Andronikos didn’t call him Billy, either. Andronikos hated people looking over his shoulder as he cooked. Which is the last data point about Andronikos, other than the fact that as the front door was beaten in with a battering ram, and the back door was kicked in, and black-suited “SWAT cops” came rushing into the room yelling, “Police, down, down, down!” Andronikos reached for a butcher’s cleaver and was shot in the chest, head, neck, again in the chest, and again in the head.

The hole in his neck sprayed like a fire hose.

Billy the Kid didn’t so much drop to the floor as find himself knocked to the ground. Andronikos’s hand dragged the couscous pot down with him, although he was dead before he hit the floor.

The couscous—little pearls of wheat, along with boiling hot water—sloshed onto Billy as he fell and Billy screamed because the heat was instantaneous and the “cop” waited until Billy was on the floor trying desperately to crab walk backward away from the couscous and the blood and now the blood-red couscous and BAM! BAM!

The cop was shooting again.

At him? At him? At a thirteen-year-old kid?

A bullet grazed his side.

From the other room, continuous gunfire. Like a jackhammer. A wall of noise. Screams. Shouting and BAMBAMBAMBAM!

The cop stepped in the red couscous and slipped. He fell to one knee.

Billy grabbed the pot. It was a heavy iron pot, but the weight was nothing to him because adrenaline and fear and the crying need for survival make the heaviest pot weightless.

He swung that pot and hit the cop’s helmet.

The cop slipped a little more.

The hand that held the gun, that hand, he had landed on that elbow and that made it hard to shoot and his body armor made him awkward and he slipped again; suddenly it was all Call of Duty to Billy. He slammed the pot down with all his strength on the gun hand.

The gun fell from the cop’s nerveless grip.

BAMBAMBAMBAM!

They were still shooting in the other room. And screaming. Someone actually yelled, “What the fuck?” Except that the f-bomb ended abruptly in gunfire.

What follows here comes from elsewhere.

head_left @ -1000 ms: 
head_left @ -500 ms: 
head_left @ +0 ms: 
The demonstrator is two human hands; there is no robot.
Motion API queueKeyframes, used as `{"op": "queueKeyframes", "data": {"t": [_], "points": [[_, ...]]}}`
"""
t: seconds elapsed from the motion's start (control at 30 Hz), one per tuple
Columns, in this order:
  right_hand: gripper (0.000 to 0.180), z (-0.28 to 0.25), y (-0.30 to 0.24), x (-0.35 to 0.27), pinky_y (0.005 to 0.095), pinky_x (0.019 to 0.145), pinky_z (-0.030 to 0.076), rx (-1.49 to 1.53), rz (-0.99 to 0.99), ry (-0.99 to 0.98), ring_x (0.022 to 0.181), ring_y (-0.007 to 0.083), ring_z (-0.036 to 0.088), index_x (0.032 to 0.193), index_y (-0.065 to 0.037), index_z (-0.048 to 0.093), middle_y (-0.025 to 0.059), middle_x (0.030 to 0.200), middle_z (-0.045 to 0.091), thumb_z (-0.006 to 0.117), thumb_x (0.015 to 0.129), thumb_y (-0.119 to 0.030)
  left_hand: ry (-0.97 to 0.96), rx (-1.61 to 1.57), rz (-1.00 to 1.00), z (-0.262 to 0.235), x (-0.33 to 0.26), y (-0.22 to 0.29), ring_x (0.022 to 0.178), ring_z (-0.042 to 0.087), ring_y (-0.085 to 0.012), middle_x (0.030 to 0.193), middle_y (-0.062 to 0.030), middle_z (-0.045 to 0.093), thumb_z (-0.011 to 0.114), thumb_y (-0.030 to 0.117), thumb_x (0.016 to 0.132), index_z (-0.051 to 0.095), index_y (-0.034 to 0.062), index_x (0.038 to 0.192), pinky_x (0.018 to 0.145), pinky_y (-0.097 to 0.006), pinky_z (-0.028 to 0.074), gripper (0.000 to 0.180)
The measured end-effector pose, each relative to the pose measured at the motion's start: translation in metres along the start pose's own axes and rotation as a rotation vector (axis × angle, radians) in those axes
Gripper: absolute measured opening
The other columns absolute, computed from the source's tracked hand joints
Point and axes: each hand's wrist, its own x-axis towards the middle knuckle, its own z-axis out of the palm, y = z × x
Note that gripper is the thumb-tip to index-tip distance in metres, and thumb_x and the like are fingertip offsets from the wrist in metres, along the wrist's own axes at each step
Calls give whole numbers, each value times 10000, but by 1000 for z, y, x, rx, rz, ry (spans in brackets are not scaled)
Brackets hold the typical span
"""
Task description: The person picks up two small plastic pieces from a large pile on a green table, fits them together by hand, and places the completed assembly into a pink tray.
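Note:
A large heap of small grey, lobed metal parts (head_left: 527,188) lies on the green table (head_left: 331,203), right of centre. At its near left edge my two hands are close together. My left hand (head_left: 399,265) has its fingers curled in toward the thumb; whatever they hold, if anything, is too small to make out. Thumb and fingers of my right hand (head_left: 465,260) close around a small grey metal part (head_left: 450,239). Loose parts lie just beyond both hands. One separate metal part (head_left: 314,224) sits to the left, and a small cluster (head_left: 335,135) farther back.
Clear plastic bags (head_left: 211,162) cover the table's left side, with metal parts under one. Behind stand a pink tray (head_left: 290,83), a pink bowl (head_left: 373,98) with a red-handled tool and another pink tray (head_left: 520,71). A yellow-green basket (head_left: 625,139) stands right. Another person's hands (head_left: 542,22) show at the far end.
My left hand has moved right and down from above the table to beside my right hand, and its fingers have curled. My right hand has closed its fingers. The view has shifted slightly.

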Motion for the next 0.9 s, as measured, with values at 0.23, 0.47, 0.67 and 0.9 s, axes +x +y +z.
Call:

Not real cops, Billy realized through the blood-mad rage that was falling over him, and he grabbed the gun and had to use both hands to get a grip on it and pointed it at the visor of the stunned man and the “cop” knew he was done for and he raised his visor so that Billy saw his face and it was a middle-aged man, a little pudgy, with a silly mustache and he was starting to say something when Billy pulled the trigger and a big hole peppered with powder burns appeared in the upper lip of the cop, taking out one side of his mustache.

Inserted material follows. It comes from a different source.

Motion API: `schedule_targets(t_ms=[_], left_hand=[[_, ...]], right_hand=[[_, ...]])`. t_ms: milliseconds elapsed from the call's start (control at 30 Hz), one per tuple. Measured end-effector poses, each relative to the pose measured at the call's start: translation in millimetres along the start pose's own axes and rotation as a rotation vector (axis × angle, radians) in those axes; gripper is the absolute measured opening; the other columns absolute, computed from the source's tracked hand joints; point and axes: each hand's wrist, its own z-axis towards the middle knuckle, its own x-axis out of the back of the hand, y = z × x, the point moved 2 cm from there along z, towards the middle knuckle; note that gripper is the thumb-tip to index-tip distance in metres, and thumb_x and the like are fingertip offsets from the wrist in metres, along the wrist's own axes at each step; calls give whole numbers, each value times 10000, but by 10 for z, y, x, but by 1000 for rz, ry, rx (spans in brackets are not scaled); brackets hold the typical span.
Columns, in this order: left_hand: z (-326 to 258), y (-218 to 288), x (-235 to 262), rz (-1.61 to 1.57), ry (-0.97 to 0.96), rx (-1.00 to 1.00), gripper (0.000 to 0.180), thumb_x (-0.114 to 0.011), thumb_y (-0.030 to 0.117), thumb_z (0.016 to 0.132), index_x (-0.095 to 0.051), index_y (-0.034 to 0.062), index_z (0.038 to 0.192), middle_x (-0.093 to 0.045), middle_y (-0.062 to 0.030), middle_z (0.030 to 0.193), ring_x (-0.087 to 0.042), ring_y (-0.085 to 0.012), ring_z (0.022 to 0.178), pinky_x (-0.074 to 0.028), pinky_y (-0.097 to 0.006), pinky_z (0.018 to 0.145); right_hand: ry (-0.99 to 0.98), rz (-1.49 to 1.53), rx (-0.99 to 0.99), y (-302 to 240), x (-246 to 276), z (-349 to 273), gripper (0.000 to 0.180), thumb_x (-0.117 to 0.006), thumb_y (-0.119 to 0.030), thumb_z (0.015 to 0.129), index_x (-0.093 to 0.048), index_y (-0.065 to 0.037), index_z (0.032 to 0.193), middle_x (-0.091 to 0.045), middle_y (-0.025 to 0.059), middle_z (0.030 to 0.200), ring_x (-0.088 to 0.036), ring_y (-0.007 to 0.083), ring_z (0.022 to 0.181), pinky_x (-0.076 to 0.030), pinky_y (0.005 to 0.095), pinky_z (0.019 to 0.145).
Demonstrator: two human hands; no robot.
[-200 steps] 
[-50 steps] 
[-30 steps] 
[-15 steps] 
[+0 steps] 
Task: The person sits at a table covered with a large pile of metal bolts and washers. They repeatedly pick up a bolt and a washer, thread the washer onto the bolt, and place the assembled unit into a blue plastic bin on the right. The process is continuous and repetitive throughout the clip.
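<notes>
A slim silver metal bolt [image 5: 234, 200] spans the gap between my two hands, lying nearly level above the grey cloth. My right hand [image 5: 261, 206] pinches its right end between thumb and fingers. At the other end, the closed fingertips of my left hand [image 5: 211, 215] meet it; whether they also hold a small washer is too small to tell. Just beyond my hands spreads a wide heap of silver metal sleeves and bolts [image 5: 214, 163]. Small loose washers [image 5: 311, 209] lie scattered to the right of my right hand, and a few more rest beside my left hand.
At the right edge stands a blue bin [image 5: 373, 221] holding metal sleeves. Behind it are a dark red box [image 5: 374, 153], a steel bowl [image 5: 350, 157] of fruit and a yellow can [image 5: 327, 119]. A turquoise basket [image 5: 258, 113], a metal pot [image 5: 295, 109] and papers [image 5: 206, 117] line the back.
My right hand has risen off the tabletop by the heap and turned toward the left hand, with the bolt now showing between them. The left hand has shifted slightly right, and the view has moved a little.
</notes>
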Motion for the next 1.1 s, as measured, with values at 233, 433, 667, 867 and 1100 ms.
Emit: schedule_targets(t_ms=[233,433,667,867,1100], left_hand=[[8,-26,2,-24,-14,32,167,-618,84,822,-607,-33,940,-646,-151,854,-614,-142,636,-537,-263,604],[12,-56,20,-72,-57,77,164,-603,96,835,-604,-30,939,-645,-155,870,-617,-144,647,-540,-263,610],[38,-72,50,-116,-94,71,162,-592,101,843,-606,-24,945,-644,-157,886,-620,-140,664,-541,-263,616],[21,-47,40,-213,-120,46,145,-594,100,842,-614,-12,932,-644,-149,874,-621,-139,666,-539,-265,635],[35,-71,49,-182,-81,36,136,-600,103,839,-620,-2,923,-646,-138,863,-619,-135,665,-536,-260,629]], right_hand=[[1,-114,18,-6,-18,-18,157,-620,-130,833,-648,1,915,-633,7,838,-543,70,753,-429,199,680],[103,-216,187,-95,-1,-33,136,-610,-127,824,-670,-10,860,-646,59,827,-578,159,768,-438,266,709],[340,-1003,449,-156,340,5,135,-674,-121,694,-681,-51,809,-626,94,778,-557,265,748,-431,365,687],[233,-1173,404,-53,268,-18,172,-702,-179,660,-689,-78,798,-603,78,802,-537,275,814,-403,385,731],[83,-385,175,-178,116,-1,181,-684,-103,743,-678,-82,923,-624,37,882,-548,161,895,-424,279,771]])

Billy was up and running for the back door but bullets were flying like crazy there, so he pivoted, saw the massacre in the main room, and somehow lost all conscious thought.

The original, historical Billy the Kid was a good shot. His namesake was better. Billy could aim and he could shoot. His skills had been honed in hundreds of hours of first-person shooter games: Call of Duty, XCom, Rage, Battlefield. So he knew to be quick but not rushed. He knew that accurate was better than fast. He knew not to aim for the bodies covered in Kevlar, but to aim for the face. The visors would provide only limited protection.

He did not waste ammunition.

BAM! and the gun kicked in his hand and a cop fell and BAM! and another visor shattered and the cop dropped to his knees and his gloved hand pawed the air and Billy ignored him because he was nothing but a computer graphic and a kill and he was done and there should be a ka-ching! a point on the screen.

There was no screen. Part of him understood that because no game had yet managed to create the smell of blood, lots and lots of blood, which had a sort of salty, briny smell and an unctuousness about it, not to mention the smell of bowels loosening and bladders emptying and, of course, gunpowder smoke.

The cops, well, they couldn’t call for backup because of course they were not cops at all but AFGC thugs masquerading as ETA agents, and there weren’t all that many of those to call on. Not yet.

Ten of them had burst through the doors.

Five were still alive. But one of those had been wounded by “friendly fire,” and was pumping his life out through a hole in his thigh.